⟨

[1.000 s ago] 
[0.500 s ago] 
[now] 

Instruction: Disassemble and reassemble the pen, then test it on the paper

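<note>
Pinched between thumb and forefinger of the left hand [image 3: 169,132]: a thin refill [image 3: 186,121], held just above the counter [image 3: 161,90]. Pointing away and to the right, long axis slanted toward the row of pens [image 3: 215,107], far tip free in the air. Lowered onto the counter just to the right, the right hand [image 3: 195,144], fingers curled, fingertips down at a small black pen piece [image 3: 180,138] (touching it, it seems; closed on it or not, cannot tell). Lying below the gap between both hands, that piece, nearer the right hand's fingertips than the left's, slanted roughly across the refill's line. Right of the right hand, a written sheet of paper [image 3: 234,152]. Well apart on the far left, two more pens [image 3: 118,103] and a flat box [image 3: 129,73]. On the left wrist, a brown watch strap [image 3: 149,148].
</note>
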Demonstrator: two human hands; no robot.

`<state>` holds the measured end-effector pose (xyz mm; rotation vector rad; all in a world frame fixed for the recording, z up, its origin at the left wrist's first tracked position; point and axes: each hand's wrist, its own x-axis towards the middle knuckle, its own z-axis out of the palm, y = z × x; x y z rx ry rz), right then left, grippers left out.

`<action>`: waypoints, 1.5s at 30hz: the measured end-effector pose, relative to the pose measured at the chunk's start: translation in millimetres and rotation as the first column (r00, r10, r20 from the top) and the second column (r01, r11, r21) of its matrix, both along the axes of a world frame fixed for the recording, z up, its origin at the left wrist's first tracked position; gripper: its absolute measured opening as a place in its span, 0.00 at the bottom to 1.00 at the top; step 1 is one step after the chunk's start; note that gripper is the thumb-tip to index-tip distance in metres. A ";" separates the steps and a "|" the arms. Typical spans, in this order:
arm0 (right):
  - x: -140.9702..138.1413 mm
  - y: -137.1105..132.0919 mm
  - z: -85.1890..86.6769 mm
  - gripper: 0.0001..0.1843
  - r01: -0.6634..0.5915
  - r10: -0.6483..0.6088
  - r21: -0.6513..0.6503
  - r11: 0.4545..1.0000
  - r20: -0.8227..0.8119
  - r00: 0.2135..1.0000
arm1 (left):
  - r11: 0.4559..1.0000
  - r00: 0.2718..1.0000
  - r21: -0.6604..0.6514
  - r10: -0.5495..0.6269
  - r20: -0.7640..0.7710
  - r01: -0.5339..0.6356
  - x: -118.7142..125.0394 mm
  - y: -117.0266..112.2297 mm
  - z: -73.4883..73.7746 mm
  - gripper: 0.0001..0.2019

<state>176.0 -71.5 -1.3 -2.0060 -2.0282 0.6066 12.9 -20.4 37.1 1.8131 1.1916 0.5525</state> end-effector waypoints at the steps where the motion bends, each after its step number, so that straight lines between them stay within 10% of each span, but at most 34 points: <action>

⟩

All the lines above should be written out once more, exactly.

[1.000 s ago] 
[0.500 s ago] 
[now] 

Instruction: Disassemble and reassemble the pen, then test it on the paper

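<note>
Pinched between thumb and forefinger of the left hand [image 3: 169,132]: a thin refill [image 3: 186,121], held just above the counter [image 3: 161,90]. Pointing away and to the right, long axis slanted toward the row of pens [image 3: 215,107], far tip free in the air. Lowered onto the counter just to the right, the right hand [image 3: 195,144], fingers curled, fingertips down at a small black pen piece [image 3: 180,138] (touching it, it seems; closed on it or not, cannot tell). Lying below the gap between both hands, that piece, nearer the right hand's fingertips than the left's, slanted roughly across the refill's line. Right of the right hand, a written sheet of paper [image 3: 234,152]. Well apart on the far left, two more pens [image 3: 118,103] and a flat box [image 3: 129,73]. On the left wrist, a brown watch strap [image 3: 149,148].
</note>
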Demonstrator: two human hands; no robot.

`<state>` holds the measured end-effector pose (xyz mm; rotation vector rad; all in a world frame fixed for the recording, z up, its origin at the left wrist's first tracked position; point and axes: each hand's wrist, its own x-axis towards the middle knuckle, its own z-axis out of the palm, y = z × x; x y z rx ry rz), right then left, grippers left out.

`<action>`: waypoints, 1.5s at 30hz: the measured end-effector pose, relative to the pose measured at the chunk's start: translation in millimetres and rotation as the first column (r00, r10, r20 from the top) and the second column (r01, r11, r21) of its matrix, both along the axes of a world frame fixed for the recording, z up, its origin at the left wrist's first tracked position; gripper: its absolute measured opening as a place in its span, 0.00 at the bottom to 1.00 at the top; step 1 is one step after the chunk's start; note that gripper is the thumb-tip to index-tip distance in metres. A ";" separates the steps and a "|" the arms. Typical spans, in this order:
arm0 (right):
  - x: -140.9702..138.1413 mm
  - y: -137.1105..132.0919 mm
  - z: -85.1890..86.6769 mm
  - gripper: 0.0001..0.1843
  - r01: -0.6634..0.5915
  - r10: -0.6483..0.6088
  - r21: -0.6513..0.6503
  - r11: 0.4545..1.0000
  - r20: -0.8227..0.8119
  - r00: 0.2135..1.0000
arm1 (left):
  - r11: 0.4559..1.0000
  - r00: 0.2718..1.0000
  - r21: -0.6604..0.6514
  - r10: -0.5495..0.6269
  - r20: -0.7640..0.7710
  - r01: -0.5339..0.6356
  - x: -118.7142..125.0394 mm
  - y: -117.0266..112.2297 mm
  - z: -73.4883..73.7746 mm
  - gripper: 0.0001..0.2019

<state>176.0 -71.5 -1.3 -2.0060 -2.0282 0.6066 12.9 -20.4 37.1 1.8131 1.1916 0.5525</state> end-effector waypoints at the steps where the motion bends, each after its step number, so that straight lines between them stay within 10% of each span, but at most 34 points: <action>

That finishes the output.